Y sin previo aviso, llegó Karol G, otra hada con pelo rosa claro y vestida de con una falda corta y botas, ambas blancas. Cantó una versión más corta de Mientras me curo el corazón (2023) y Alicia Keys la miró, admirándola. Una eucaristía presidida por solo mujeres, pensé. Juntas comienzan a cantar otro himno No One (2007). Sus voces se complementaron de una forma tan precisa que parecía que Karol G llevara años practicando esta canción. Así fue.
Se acabaron las palabras que le quedan a la canción, Alicia Keys y Karol G se tomaron una “selfie” juntas, otra con el público. Se despidieron, se abrazaron. Dos veces. Y con la energía en la nube más alta, parecía que finalizaba el concierto. La gente pide otra más, yo soy escéptica, pero aún no habían prendido las luces. Luego, casi cinco minutos después, reapareció la voz de Alicia Keys. Entre un canto y un poema, volvimos a verla.

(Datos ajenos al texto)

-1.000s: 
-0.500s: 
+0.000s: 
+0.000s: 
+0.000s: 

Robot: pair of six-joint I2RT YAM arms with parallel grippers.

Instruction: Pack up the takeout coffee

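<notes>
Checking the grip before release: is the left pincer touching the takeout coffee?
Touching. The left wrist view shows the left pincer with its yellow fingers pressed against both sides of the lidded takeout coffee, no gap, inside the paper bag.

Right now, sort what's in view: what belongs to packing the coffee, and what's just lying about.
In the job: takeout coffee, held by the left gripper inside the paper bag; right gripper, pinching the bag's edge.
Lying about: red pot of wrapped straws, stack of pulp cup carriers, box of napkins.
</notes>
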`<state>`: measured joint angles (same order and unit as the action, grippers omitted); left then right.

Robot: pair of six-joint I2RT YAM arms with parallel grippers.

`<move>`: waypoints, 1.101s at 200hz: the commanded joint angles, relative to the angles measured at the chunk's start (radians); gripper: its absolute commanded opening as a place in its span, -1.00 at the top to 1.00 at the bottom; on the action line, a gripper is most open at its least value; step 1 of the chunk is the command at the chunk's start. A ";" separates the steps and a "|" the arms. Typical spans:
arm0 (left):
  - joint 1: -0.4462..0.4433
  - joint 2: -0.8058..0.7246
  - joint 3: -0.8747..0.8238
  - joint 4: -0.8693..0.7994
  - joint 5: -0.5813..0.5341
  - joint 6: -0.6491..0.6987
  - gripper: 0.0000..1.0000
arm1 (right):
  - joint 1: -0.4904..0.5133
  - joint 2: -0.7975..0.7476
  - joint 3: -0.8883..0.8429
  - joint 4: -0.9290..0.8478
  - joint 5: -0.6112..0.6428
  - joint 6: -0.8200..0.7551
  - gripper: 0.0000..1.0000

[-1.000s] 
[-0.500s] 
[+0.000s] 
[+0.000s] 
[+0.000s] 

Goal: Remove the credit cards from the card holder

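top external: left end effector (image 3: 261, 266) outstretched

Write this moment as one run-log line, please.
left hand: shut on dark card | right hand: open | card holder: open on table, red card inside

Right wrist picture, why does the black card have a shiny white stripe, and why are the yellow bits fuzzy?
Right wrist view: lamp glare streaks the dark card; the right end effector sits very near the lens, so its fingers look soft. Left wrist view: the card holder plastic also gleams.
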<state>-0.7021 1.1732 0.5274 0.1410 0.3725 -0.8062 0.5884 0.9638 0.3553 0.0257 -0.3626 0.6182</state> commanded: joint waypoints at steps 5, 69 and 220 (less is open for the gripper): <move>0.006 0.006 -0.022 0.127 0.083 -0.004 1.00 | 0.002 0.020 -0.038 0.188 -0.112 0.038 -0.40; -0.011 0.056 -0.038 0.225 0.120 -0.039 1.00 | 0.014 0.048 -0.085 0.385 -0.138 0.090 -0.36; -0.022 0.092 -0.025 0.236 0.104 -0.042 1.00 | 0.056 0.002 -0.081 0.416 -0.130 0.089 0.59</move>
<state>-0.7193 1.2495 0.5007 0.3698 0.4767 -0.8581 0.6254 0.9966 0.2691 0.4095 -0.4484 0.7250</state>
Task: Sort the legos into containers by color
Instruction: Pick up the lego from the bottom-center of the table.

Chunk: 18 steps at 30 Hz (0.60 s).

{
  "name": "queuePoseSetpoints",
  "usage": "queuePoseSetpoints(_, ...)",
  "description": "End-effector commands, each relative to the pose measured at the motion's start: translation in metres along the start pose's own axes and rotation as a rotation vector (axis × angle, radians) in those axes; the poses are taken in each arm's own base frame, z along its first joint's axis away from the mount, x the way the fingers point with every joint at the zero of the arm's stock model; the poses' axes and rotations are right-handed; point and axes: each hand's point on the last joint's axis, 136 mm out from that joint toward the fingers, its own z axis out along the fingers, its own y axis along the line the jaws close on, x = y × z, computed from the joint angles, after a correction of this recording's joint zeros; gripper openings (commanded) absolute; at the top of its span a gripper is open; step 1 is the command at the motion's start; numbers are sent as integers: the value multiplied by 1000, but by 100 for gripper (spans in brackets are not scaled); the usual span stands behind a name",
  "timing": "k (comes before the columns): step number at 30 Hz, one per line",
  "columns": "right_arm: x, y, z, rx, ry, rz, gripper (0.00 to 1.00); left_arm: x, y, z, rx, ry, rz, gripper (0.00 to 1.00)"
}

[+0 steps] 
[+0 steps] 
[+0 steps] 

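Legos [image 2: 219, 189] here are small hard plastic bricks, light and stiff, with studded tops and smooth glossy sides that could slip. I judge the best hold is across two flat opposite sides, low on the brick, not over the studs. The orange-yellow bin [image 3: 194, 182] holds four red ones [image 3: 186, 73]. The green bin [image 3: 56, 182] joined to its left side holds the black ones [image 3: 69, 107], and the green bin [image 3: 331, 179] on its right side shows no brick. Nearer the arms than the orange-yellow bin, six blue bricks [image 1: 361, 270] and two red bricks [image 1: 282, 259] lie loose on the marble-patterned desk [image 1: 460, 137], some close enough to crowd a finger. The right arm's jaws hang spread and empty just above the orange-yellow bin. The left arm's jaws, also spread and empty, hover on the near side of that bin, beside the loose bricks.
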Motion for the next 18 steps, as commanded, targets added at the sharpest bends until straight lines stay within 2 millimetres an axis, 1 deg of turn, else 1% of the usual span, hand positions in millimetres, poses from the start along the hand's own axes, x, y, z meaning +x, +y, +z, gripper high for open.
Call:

Le faltaba el último himno, la consagración del matrimonio porque la dedicó al público: If I Ain’t Got You (2003). En español: Si no te tengo.
¿Cómo logró Alicia Keys dar el show más sentido, enérgico, sentimental, sensual y mágico durante dos horas sin parar? Nació para ello. Tiene un talento divino, cultivado, maduro. Un talento que permitió sacarle las notas más inalcanzables a su voz y a sus manos, imanes de las teclas del piano. Bogotá no podrá volverlo a ver, porque esta era la primera vez. La primera vez de Alicia Keys y de su público. Y las primeras veces nunca se repiten.